In a darkened control room in Navi Mumbai, 100 operators oversee bots monitoring 30,000 ATMs across India. These cameras and sensors are doing the jobs that once required 60,000 security guards. This is just one illustration of how automation is reshaping and often eliminating jobs that form the backbone of India's middle class. With stable incomes under pressure, many are forced to explore riskier avenues for making money. For instance, VS, a 27-year-old BTech graduate from Bhilwara, is battling the fallout of losing nearly all his family’s savings in stock market trading. Alongside him, Rahul, a food delivery agent, turns to personal loans to cover essential expenses, highlighting a troubling trend: educated individuals from diverse backgrounds struggling under overlapping financial burdens.

The crisis facing India's middle class is not just individual stories of failure but a reflection of a larger economic framework under severe pressure. The white-collar job market has shrunk drastically, with growth rates plummeting from 11% to just 1%. Automation has been quietly wiping out middle-skill jobs for years, and now, with advances in AI, the situation is worsening. Predictions suggest up to three million jobs could be lost in IT and customer service due to these technologies.

The true cost of living for middle-class families is doubling every eight years, straining budgets that often remain flat. Nearly half of Indian families are buried under personal debt, financing daily survival—an alarming statistic considering its implications for India's economy, which relies heavily on consumer spending. This debt isn’t building future wealth; instead, it’s entrenching a cycle of consumption that does little to invest in growth.

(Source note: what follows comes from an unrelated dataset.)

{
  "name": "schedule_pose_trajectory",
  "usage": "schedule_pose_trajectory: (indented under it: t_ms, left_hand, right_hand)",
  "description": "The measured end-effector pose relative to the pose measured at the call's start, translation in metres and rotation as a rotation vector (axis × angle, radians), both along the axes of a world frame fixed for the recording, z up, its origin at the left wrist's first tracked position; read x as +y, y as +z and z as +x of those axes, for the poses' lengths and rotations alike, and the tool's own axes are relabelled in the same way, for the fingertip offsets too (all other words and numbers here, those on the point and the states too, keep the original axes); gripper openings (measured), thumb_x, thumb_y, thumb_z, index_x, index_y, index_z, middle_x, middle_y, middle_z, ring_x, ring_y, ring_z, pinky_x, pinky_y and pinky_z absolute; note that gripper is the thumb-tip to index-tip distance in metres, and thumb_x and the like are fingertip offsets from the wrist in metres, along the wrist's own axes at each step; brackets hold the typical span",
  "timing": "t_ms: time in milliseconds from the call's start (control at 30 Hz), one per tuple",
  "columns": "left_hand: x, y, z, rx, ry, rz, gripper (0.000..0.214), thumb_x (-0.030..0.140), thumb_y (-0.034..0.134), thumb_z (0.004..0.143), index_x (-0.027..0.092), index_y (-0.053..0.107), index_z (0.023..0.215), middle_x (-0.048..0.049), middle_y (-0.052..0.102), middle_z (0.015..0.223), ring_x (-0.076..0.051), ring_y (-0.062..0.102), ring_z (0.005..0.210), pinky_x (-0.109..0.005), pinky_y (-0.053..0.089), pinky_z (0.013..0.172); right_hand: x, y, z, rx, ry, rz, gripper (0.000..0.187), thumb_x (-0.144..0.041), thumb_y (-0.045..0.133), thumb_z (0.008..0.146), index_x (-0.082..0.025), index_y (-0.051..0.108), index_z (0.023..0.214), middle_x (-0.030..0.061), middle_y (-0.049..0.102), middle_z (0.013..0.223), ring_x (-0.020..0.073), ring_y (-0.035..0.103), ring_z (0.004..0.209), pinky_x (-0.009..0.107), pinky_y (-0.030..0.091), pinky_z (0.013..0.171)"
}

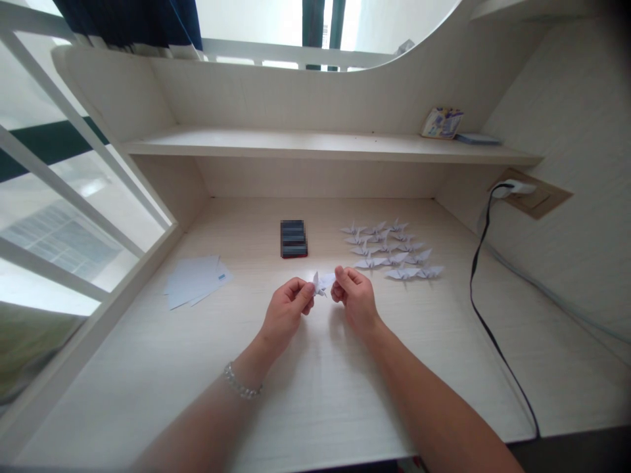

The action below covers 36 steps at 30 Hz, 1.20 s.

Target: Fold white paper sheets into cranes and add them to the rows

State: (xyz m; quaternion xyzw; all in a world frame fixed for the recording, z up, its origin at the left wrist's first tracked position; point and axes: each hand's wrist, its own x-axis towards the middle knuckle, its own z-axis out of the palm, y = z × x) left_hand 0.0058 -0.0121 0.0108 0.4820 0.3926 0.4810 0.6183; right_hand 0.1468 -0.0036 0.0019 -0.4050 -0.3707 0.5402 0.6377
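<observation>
Between my two hands, above the middle of the desk, is a small white paper crane [320, 284]. My left hand [290, 299] pinches one end of it between thumb and forefinger. At the other end, my right hand [353, 289] is closed with its thumb and fingers on the paper wing. To the right, several finished paper cranes [389, 248] stand in rows on the desk. A loose stack of white paper sheets [194, 281] lies to the left. Beyond my hands rests a dark phone [294, 238] with a red edge.
A raised shelf [305, 141] runs along the back, with a small patterned box [442, 123] on its right. From a wall socket [535, 192] a black cable [474, 276] trails down over the right side of the desk. White rails [73, 171] border the left.
</observation>
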Motion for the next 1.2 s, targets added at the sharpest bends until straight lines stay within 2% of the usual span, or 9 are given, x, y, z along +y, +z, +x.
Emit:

Graduates from prestigious institutions are now facing falling salaries and rising unemployment rates, with many struggling to find any job, let alone one aligned with their education. As this educated class becomes increasingly disenfranchised, it's clear that the foundation upon which India's economic model has been built is starting to crack. The question looms: Can the middle class—the engine of India's growth—sustain itself in the coming decade?